→ **What you are asked to do**: Find the lines of data that contain the string "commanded", then list them.

→ **Dataset section**:
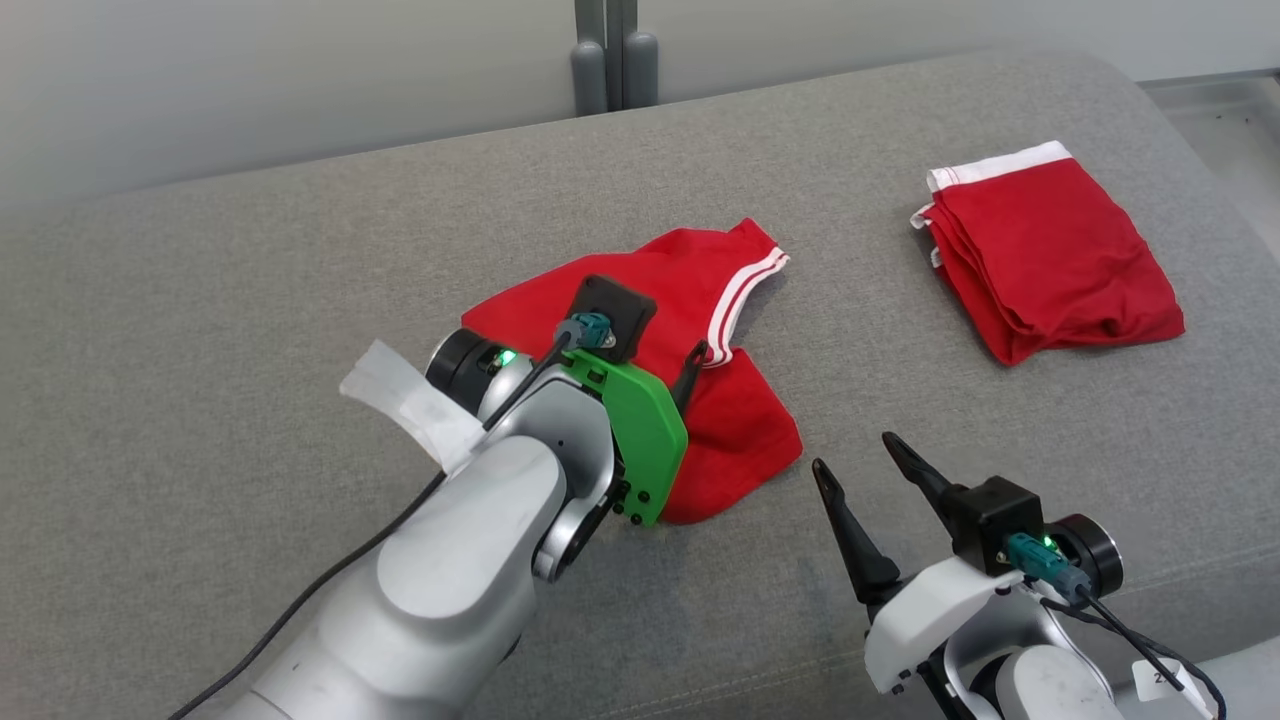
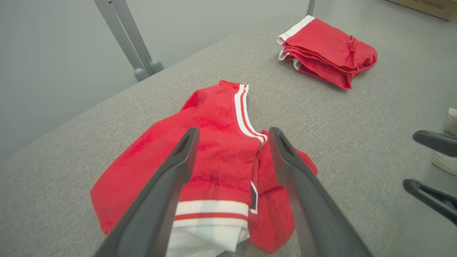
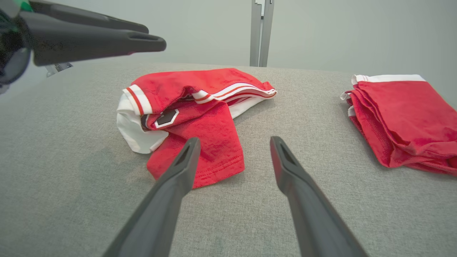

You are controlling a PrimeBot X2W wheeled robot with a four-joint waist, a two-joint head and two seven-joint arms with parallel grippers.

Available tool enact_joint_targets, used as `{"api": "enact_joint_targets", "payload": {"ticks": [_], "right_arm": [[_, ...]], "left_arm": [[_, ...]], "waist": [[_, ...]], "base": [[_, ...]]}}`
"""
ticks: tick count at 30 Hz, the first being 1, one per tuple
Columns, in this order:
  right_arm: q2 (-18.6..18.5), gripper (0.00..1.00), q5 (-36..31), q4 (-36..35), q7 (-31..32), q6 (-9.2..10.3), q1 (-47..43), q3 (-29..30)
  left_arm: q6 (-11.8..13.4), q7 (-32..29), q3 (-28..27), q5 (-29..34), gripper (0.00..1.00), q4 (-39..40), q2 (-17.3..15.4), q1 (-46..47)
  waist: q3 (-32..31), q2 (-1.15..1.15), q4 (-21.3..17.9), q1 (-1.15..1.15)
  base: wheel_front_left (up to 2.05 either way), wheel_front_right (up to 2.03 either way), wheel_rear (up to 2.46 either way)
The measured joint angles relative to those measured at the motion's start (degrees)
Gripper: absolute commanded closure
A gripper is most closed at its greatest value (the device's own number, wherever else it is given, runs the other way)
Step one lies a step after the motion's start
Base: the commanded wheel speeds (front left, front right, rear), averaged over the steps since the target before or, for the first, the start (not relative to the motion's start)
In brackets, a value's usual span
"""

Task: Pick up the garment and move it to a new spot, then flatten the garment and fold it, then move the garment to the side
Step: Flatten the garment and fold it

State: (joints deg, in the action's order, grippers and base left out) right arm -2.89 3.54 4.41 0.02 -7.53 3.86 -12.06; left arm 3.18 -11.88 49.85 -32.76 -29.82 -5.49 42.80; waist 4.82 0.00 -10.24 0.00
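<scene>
The garment (image 1: pixel 745 430) is a crumpled red piece with white and red striped trim, lying in a loose heap mid-surface. In the left wrist view the garment (image 2: pixel 217 142) lies just beneath my left gripper (image 2: pixel 234 132), whose fingers are spread wide above the cloth and hold nothing. In the head view the left wrist hides most of that gripper; one finger (image 1: pixel 690 365) sticks out over the red cloth. My right gripper (image 1: pixel 855 452) is open a little right of the heap over bare fabric. In the right wrist view, my right gripper (image 3: pixel 234 140) points past the garment's near hem (image 3: pixel 210 157).
A second red garment (image 1: pixel 1050 260), folded with a white band, lies at the far right of the grey padded surface (image 1: pixel 250 320). A grey post (image 1: pixel 610 50) stands behind the back edge. The surface's right edge drops to a pale floor (image 1: pixel 1230 130).
</scene>
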Motion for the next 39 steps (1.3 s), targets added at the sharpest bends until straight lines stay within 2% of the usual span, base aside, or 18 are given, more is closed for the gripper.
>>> {"api": "enact_joint_targets", "payload": {"ticks": [7,10,14,21,28,38,39], "right_arm": [[0.00,0.00,-0.04,-0.09,-0.60,0.00,-0.07,1.54],[0.00,0.00,-0.23,-0.10,-0.62,0.00,-0.14,1.92],[0.00,0.00,-0.29,-0.14,-0.60,0.00,-0.14,1.85],[0.01,0.00,-0.30,-0.10,-0.36,0.00,-0.07,1.38],[0.01,0.00,-0.30,-0.04,-0.29,0.00,-0.04,0.78],[0.01,0.00,-0.65,-0.20,-0.08,0.00,0.05,0.63],[0.01,0.00,-0.66,-0.22,-0.02,0.00,0.06,0.70]], "left_arm": [[4.12,-0.63,0.46,0.21,0.00,0.73,-0.81,-4.74],[6.23,-0.62,1.09,1.33,0.00,0.78,-2.22,-6.47],[7.42,-0.56,1.05,1.38,0.00,1.20,-3.98,-8.26],[6.68,-0.68,2.00,0.73,0.00,2.96,-5.09,-10.50],[6.31,-0.35,1.88,-1.44,0.00,3.71,-3.38,-12.16],[7.92,1.83,0.18,-2.33,0.00,-0.21,-2.03,-11.44],[7.99,1.80,0.08,-2.44,0.06,-0.55,-2.00,-11.43]], "waist": [[2.42,0.00,-1.44,0.00],[3.06,0.00,-1.20,0.00],[3.14,0.00,-0.12,0.00],[2.45,0.00,1.55,0.00],[2.04,0.00,1.75,0.00],[2.53,0.00,-0.27,0.00],[2.57,0.00,-0.46,0.00]], "base": [[0.00,0.00,0.00],[0.00,0.00,0.00],[0.00,0.00,0.00],[0.00,0.00,0.00],[0.00,0.00,0.00],[0.00,0.00,0.00],[0.00,0.00,0.00]]}}
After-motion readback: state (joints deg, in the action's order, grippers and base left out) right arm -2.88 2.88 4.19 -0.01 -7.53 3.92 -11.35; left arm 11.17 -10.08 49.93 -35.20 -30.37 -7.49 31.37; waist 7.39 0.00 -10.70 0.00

→ **Answer space**:
Gripper: absolute commanded closure
Base: the commanded wheel speeds (front left, front right, rear), averaged over the steps since the target before or, for the first, the start (not relative to the motion's start)

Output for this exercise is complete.